Reduced Potential Barrier of Sodium-Substituted Disordered Rocksalt Cathode for Oxygen Evolution Electrocatalysts

Abstract

Cation-disordered rocksalt (DRX) cathodes have been viewed as next-generation high-energy density materials surpassing conventional layered cathodes for lithium-ion battery (LIB) technology. Utilizing the opportunity of a better cation mixing facility in DRX, we synthesize Na-doped DRX as an efficient electrocatalyst toward oxygen evolution reaction (OER).
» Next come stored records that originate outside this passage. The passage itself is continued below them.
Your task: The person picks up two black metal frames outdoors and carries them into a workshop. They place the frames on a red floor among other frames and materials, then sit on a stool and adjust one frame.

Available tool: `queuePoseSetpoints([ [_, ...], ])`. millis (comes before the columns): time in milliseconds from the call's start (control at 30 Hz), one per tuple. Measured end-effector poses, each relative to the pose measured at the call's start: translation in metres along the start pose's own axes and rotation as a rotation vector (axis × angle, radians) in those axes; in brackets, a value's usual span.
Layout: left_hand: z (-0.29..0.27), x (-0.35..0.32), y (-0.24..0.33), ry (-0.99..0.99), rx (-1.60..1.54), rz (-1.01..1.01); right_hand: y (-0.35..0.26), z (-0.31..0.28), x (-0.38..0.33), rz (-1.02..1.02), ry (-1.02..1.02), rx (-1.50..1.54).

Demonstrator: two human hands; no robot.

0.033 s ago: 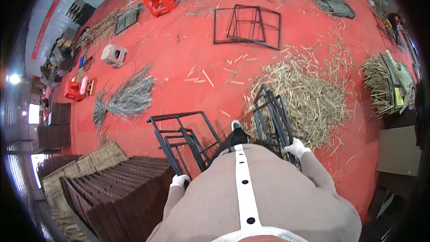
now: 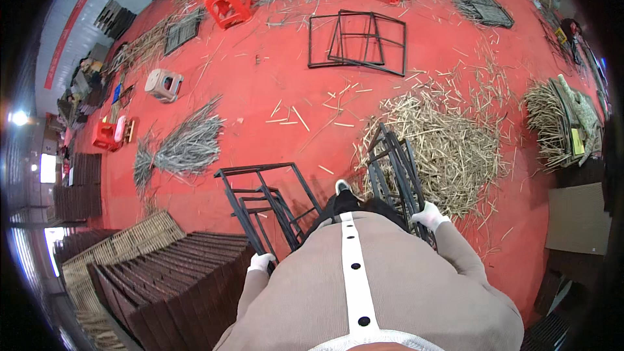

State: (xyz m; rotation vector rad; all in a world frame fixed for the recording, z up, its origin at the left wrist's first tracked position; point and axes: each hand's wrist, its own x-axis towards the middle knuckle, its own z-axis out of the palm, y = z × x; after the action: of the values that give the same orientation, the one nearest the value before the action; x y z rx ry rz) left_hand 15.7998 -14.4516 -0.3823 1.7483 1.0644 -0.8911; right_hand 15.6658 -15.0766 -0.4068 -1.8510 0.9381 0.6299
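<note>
1. Frames of black metal are in both hands: the left hand (image 2: 260, 262), in a white glove, is closed around a bar of the left frames (image 2: 263, 198), and the right hand (image 2: 429, 215), gloved the same, is closed around the edge of the right frames (image 2: 394, 172).
2. Each bundle hangs upright at the person's side, just above the red floor (image 2: 260, 91); the left one is beside a stack of dark woven panels (image 2: 175, 286), the right one at the edge of a straw pile (image 2: 448, 149).
3. One shoe (image 2: 342, 186) shows between the two bundles, pointing up the picture.
4. Ahead on the floor lie more frames (image 2: 357, 39), flat and overlapping, well apart from the person.
5. Elsewhere: a bundle of grey reeds (image 2: 185, 146) to the left, red stools (image 2: 227, 1) at the far end, a grey stool (image 2: 162, 84), and loose sticks scattered about.
6. Judged from this, the step in hand is carrying, both grips full and the load clear of the ground.
7. A next move would call for steady, level grips, since the long bars could catch on the panels or drag through the straw; footing among the loose sticks needs care too.
</note>
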Motion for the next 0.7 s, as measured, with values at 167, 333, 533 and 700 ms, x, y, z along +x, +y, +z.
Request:
queuePoseSetpoints([
  [167, 0.023, 0.024, 0.138, -0.145, 0.168, 0.249, -0.089, -0.036, 0.043, 0.118, 0.015, 0.009],
  [333, 0.040, 0.075, 0.237, -0.074, -0.013, 0.045, -0.152, -0.065, 0.101, 0.130, -0.015, 0.174],
  [533, 0.066, 0.110, 0.396, -0.073, 0.102, 0.142, -0.210, -0.095, 0.199, 0.158, 0.019, 0.242],
  [700, 0.096, 0.118, 0.555, -0.067, 0.118, 0.207, -0.261, -0.127, 0.251, 0.197, -0.014, 0.188],
])
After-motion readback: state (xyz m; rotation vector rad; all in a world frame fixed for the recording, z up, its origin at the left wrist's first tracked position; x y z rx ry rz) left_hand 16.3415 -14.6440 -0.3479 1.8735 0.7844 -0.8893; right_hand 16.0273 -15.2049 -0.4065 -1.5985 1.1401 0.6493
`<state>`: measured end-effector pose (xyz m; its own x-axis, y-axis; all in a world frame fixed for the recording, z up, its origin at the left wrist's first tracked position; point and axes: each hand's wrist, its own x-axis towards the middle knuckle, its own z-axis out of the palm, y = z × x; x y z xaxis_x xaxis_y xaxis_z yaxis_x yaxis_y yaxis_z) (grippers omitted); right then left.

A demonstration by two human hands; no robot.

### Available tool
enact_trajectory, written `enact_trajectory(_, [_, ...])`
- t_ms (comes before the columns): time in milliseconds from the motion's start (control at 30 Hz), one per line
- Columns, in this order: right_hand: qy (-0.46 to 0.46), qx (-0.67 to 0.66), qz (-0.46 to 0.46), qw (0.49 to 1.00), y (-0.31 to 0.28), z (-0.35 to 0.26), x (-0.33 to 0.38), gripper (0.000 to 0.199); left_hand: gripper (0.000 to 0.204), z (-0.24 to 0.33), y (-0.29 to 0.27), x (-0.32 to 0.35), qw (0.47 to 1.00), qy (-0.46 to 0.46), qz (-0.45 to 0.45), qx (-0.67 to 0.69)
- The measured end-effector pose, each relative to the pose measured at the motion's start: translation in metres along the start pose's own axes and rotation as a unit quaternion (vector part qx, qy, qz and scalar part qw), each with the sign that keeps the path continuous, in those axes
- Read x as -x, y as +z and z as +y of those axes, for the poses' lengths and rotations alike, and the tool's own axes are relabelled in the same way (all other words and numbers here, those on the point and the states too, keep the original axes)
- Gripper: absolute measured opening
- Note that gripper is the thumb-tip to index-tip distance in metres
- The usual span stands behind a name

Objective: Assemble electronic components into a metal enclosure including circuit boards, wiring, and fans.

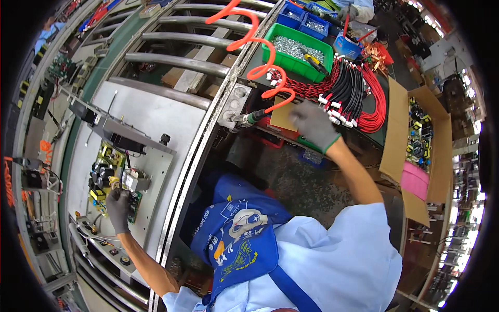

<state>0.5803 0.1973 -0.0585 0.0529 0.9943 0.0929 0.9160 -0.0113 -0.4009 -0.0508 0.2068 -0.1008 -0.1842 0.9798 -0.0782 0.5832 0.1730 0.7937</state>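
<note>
My left hand (118,210), in a grey glove, is at the near edge of a circuit board (106,171) crowded with capacitors and yellow parts. Its fingertips are drawn together at a small yellow part; what they pinch is too small to make out. The board lies on a metal chassis plate (158,171), beside a silvery transformer (136,180). My right hand (316,125), gloved too, is smeared by motion between a power screwdriver (249,118) on a coiled orange hose and bundled black cables (351,91). Whether its fingers hold anything does not show.
A green bin (296,62) of screws has yellow-handled pliers (314,63) on it. Blue bins (314,25) stand beyond, near another person's gloved hand (349,12). Red cables (375,106) lie alongside. At right, an open carton (397,130) holds circuit boards. Metal rollers (176,61) run along the line.
</note>
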Motion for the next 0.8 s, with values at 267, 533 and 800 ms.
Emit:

This novel OER electrocatalyst generates a current density of 10 mA cm(-2) at an overpotential (eta) of 270 mV, Tafel slope of 67.5 mV dec(-1), and long-term stability >5.5 days' superior to benchmark IrO2 (eta = 330 mV with Tafel slope = 74.8 mV dec(-1)). This superior electrochemical behavior is well supported by experiment and sparse Gaussian process potential (SGPP) machine learning-based search for minimum energy structure. Moreover, as oxygen binding energy (O-BE) on the surface closely relates to OER activity, our density functional theory (DFT) calculations reveal that Na-doping assists in facile O-2 evolution (O-BE = 5.45 eV) compared with pristine-DRX (6.51 eV).